I have the same problem.

I looked in the SCA created in the "Assebly" step before importing to test in CMS.

It contains two folders "BUILDARCHIVES" and "DEPLOYARCHIVES".

I would guess that buildarchives would contain the API-publicpart files from the DC's and DEPLOYARCHIVES contains the Assembly-publicpart files.

In order to get something deployed the DC should contain a deployable part. EP-library projects don't have a deployable part for instance. In that case you would wrap them in a EJB and a EA.

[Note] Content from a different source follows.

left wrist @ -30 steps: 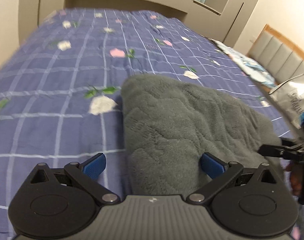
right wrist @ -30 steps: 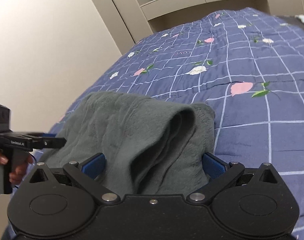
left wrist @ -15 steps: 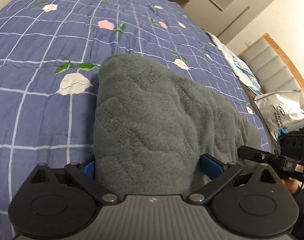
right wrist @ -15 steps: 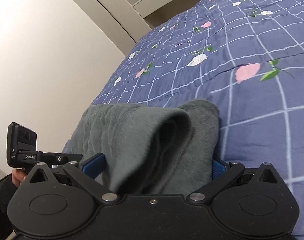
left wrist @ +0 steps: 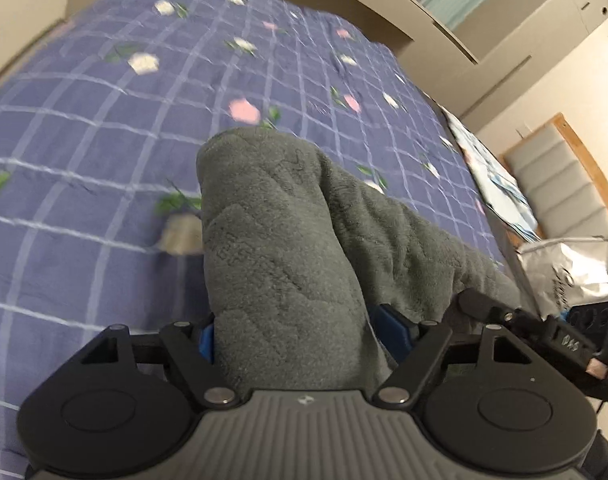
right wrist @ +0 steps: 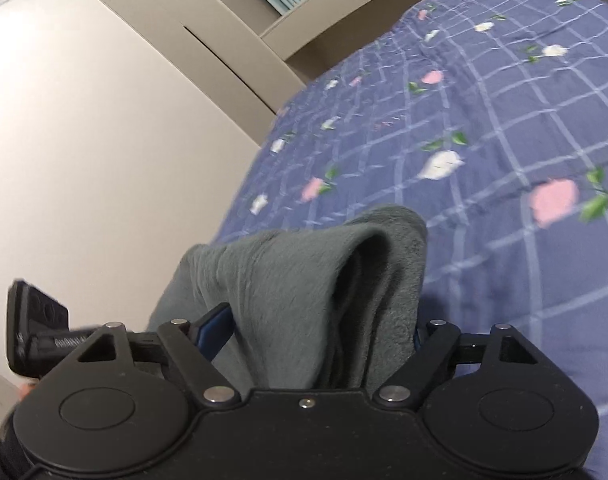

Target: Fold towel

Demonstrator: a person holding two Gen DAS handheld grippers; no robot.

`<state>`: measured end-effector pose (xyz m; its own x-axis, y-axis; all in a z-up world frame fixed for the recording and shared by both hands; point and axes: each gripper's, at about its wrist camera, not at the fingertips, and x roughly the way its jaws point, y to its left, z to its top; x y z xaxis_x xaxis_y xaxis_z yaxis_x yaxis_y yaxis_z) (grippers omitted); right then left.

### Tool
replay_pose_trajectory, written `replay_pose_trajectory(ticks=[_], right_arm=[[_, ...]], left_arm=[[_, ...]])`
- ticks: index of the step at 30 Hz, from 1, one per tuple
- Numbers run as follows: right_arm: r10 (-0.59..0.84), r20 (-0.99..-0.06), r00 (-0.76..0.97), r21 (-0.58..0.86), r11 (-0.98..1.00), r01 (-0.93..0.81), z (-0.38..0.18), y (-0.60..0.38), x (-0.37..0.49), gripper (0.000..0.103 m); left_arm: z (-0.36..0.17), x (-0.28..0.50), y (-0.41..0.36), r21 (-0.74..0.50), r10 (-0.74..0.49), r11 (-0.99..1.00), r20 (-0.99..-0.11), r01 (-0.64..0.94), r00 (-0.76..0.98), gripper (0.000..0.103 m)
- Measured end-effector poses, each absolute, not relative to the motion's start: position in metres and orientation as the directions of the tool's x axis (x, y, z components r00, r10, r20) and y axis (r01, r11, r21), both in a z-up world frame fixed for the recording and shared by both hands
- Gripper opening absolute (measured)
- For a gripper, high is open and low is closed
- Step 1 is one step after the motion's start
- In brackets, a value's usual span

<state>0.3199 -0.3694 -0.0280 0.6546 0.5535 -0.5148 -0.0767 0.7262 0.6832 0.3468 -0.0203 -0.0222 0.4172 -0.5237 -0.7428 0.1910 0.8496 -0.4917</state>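
One grey towel (left wrist: 288,248) lies on one bed covered by a blue bedspread (left wrist: 84,128) with a white grid and scattered white and pink flowers. Two hand-held grippers work on it, one at each end.

In the left wrist view, the left gripper (left wrist: 302,336) sits at the near edge of the scene with a thick roll of the towel bunched between its two blue fingertips (left wrist: 392,326). Its jaws are closing on that bundle, and the cloth fills the gap from side to side; the left pad is mostly buried in the fabric. The towel runs away from the gripper toward the far middle of the bed and also spreads off to the right, where the right gripper's black body (left wrist: 552,340) shows at the near right edge.

In the right wrist view, the right gripper (right wrist: 320,332) likewise has a doubled fold of the towel (right wrist: 304,280) between its fingers, with a dark hollow inside the fold. Its jaws are closing too, the cloth reaching both pads. The left gripper (right wrist: 36,332) appears at the near left, blurred.

One silver bag (left wrist: 564,268) lies at the right, beside a padded headboard (left wrist: 560,184). Beige cupboards (right wrist: 208,40) stand at the far side.
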Motion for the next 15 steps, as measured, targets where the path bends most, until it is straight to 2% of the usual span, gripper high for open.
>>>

However, I find my Dynpages in the BUILDARCHIVES and not in the DEPLOYARCHIVES. I don't know if I'm supposed to pack my dynpages in an EA to get them deployed...

The file META-INF/CBS_INFO.PROP (inside the sca file) contans the following about the dynpage.

<dc-name>.broken: false

<dc-name>.buildarchive: exported

<dc-name>.buildlogurl: http://xxxxx/tc.CBS.Appl/servlet/archiveapi.

<dc-name>.cbsbuildlogurl: http://xxxx/tc.CBS.Appl/servlet/archiveapi.

<dc-name>.deployable: false

<dc-name>.dirty: false

<dc-name>.variantbuildnumber: 14462

<dc-name>.variantname: default

I'd like to change the .deployable parameter to true...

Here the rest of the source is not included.